■ Required action
Match the string "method" against each line below, and copy every line that matches.

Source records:
---+---
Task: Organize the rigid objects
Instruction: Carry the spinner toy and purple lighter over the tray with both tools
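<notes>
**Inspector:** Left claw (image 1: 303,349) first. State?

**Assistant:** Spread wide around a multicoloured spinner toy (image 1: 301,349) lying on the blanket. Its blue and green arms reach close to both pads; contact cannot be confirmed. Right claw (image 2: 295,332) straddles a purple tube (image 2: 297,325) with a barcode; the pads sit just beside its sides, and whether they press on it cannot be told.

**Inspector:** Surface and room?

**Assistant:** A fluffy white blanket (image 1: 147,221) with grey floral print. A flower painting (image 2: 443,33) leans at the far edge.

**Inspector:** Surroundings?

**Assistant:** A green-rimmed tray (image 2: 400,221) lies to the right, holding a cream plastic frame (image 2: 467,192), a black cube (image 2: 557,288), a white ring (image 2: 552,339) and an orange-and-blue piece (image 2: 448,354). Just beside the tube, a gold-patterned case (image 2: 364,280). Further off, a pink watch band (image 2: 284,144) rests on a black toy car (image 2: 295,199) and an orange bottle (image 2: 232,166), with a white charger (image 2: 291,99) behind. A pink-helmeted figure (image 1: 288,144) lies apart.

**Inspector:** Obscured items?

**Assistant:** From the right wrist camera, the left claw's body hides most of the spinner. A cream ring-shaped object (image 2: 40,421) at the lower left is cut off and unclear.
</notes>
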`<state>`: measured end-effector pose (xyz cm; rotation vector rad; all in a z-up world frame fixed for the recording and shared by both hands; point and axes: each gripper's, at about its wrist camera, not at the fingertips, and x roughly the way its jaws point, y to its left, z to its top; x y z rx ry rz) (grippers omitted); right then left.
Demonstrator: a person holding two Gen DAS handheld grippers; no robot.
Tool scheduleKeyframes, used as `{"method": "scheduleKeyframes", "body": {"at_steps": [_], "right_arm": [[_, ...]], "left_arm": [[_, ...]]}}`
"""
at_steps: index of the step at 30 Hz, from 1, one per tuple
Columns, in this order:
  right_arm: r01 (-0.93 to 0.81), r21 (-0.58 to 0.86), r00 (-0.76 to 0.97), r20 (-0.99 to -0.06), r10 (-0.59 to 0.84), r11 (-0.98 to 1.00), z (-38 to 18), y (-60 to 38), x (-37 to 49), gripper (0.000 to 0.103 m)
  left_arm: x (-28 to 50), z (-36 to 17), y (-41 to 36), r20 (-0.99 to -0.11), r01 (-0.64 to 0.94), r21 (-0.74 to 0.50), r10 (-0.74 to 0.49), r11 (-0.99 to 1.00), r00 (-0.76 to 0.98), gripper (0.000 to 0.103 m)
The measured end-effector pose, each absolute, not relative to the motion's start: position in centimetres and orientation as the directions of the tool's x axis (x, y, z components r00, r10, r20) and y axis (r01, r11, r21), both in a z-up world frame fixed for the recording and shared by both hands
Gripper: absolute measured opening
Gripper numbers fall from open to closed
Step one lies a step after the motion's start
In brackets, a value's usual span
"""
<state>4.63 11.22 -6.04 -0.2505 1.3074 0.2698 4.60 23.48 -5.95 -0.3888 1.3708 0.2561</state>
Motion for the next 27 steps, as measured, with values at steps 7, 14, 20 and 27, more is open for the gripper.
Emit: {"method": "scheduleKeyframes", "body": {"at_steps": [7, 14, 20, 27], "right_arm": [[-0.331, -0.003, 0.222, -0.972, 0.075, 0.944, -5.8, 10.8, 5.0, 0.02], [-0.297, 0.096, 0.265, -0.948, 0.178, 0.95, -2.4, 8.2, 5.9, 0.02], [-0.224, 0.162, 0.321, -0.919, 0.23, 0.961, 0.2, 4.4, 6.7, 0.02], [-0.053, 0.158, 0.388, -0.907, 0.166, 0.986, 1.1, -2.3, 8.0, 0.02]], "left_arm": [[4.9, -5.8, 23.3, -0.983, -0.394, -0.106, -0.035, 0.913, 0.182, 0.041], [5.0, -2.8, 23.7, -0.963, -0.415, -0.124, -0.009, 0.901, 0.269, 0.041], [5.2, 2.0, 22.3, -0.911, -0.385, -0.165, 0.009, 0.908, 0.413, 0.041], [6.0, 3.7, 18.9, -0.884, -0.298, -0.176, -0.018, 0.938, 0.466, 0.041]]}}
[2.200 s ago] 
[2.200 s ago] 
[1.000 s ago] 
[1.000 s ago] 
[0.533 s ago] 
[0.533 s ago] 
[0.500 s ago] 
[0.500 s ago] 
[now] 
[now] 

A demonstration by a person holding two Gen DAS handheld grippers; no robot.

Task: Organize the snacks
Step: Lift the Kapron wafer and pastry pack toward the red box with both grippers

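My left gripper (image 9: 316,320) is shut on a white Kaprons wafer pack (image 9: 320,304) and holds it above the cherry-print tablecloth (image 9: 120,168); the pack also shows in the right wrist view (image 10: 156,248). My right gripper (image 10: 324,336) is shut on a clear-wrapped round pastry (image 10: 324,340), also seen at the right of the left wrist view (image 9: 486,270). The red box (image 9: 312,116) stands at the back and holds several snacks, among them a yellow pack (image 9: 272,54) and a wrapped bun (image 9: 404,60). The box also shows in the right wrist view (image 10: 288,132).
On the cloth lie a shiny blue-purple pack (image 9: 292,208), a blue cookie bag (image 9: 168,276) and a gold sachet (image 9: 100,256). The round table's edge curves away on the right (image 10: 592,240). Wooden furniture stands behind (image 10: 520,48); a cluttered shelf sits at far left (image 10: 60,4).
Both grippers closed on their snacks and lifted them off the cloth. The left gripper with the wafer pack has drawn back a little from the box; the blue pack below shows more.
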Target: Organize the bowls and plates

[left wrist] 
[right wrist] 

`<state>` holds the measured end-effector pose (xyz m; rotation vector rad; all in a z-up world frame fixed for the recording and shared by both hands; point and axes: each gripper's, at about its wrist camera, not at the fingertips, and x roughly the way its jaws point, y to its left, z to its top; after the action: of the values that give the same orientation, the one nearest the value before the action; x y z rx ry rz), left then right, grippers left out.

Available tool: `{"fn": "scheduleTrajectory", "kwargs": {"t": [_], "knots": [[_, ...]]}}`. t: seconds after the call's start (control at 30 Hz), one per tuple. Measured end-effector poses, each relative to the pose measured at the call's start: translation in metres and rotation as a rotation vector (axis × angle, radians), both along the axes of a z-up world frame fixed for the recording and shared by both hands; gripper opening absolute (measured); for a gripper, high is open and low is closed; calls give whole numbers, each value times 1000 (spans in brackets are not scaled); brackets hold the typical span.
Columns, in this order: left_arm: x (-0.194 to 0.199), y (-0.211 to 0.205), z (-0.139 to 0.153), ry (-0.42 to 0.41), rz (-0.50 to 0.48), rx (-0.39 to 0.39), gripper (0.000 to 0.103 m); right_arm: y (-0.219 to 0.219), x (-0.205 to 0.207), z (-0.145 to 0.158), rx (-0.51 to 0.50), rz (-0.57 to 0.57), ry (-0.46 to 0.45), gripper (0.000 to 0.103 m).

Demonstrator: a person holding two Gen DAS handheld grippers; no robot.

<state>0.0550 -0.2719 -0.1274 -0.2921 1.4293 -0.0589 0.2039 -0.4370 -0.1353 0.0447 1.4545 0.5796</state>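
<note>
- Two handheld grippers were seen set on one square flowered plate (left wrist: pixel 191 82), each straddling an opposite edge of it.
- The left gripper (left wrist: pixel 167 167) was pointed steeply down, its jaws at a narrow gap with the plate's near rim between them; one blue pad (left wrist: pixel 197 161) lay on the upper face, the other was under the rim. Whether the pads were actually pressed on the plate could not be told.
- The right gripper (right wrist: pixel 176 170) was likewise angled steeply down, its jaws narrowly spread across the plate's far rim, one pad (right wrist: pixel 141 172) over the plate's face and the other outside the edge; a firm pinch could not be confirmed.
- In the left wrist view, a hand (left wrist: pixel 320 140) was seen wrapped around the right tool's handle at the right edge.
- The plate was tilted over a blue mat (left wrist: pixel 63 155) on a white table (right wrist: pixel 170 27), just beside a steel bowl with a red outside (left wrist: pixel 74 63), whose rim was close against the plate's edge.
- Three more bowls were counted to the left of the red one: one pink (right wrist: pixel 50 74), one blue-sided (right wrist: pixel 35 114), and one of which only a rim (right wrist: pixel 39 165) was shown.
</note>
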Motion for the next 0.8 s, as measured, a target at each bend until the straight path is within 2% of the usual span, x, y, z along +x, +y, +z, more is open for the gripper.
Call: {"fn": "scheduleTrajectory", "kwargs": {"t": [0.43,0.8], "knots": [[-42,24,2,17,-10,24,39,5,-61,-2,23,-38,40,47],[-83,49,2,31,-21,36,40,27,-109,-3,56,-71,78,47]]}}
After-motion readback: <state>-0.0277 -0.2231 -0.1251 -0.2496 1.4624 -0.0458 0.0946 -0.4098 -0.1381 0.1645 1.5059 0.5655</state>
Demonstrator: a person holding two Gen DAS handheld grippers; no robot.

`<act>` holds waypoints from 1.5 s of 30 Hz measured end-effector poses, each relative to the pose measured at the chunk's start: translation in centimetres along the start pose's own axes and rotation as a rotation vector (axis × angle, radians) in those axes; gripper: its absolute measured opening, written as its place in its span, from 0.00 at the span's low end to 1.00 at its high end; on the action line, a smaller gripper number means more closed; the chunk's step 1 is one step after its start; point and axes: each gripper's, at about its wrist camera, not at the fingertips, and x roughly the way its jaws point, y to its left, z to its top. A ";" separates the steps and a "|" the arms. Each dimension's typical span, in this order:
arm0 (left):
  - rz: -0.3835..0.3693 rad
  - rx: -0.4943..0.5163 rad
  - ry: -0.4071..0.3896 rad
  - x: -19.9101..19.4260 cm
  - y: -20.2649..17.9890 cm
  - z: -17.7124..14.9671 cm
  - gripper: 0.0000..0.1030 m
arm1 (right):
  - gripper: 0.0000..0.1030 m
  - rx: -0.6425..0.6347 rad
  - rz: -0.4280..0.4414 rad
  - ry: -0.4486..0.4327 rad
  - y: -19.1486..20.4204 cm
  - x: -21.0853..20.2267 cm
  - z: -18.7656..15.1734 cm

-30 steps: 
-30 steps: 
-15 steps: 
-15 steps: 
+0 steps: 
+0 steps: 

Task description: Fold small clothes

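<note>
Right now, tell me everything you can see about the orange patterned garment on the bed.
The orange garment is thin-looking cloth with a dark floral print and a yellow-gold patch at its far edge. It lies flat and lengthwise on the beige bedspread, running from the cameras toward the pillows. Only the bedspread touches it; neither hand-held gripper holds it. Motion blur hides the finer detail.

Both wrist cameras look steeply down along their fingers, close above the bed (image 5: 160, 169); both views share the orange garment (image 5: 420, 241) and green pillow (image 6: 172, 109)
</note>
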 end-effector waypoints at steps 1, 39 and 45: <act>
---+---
■ Answer to this exercise
Tool scheduleKeyframes, used as `{"method": "scheduleKeyframes", "body": {"at_steps": [_], "right_arm": [[_, ...]], "left_arm": [[_, ...]]}}`
Emit: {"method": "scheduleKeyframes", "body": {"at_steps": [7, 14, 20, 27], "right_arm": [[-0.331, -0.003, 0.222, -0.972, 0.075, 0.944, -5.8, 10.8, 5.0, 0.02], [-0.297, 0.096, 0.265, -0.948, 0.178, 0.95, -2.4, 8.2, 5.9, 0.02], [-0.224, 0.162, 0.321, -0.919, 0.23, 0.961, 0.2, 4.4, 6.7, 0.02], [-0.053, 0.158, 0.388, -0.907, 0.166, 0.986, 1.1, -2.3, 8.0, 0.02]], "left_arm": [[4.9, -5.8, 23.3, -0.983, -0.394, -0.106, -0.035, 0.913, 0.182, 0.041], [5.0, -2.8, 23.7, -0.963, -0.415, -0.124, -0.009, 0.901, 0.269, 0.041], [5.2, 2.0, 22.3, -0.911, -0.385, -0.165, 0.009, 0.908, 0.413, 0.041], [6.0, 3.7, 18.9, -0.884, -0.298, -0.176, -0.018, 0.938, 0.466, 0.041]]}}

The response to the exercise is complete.